Any where to find good sources to learn about complex dimensional modeling that has more than 1 fact table?
I agree completely. However there is a problem with following datawarehouse design. First you need both internet and retail sales in one datawarehouse ;)
Problem number 1, never made that mistake. Problem 2, I did that one A LOT! I've learned from these great videos!

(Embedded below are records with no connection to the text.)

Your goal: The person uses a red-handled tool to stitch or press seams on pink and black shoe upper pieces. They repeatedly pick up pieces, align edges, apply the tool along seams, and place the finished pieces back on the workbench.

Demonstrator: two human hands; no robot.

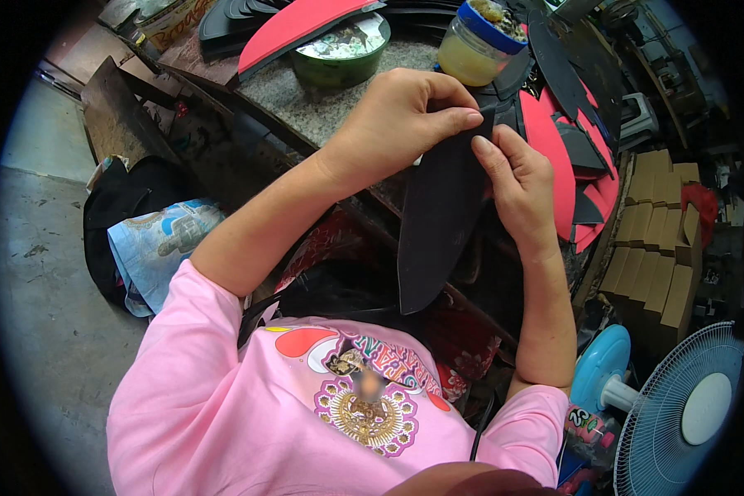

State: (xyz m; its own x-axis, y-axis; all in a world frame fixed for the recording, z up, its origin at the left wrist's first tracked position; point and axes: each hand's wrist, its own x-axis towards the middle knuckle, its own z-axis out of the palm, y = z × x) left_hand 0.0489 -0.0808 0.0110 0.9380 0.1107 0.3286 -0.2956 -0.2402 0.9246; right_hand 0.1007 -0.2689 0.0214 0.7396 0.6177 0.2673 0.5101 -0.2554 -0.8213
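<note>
One flat black piece (436,219) in work, apparently unfinished: left hand (413,112) pinched upper end, right hand (522,182) gripped edge; red-pink pieces (547,161) just past right hand lay untouched.

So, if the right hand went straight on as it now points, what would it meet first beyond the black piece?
Probably the blue-rimmed jar, though depth is unclear and the right hand might pass above.

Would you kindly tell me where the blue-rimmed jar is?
The jar is at the head view's top, right of centre, just beyond the left hand and right of the green tub.
</note>
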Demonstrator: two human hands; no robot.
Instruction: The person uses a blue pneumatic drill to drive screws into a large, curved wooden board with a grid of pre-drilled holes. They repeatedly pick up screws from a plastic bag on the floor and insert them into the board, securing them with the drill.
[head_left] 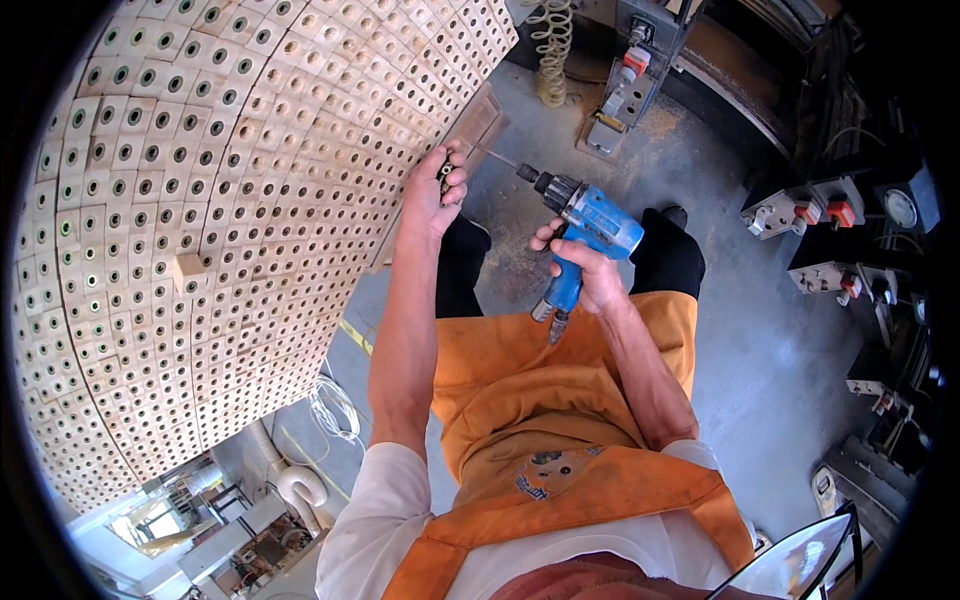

Confirmed Dimensions/ Shared dimensions/ common Dimensions are always best to use. Even if there is no proper data warehouse built. At least try creating calendar dimension with in power BI using min and Max from the required date fields to have a common dimension and handle the measures accordingly.
It’s better to always avoid French toast 😀 from customers @5:03
To me this issue is emblematic of the classic Inmon vs Kimball design approach. I can never remember which one is which, but starting with the optimized data mart that then populates the data warehouse rather than the other way around seems the more idealized approach. So in this example there would be a "sales data mart" structured in a way that a single fact table would have the relevant foreign keys pointing out to the dimensional tables that handle the differences in the how various channel sales are processed. This would, in theory at least, eliminate the need for the various tips & tricks to mimic a "conformed" design, such that the PBI report developer would simply need to pull in the various related tables and let PBI do its thing with "detect relationships". Sort of related: There's a SQL joke a DBA told me many moons ago that the complexity of a SQL statement required to get the data you need is proportionate to how bad your database design is. Funniest joke I ever heard!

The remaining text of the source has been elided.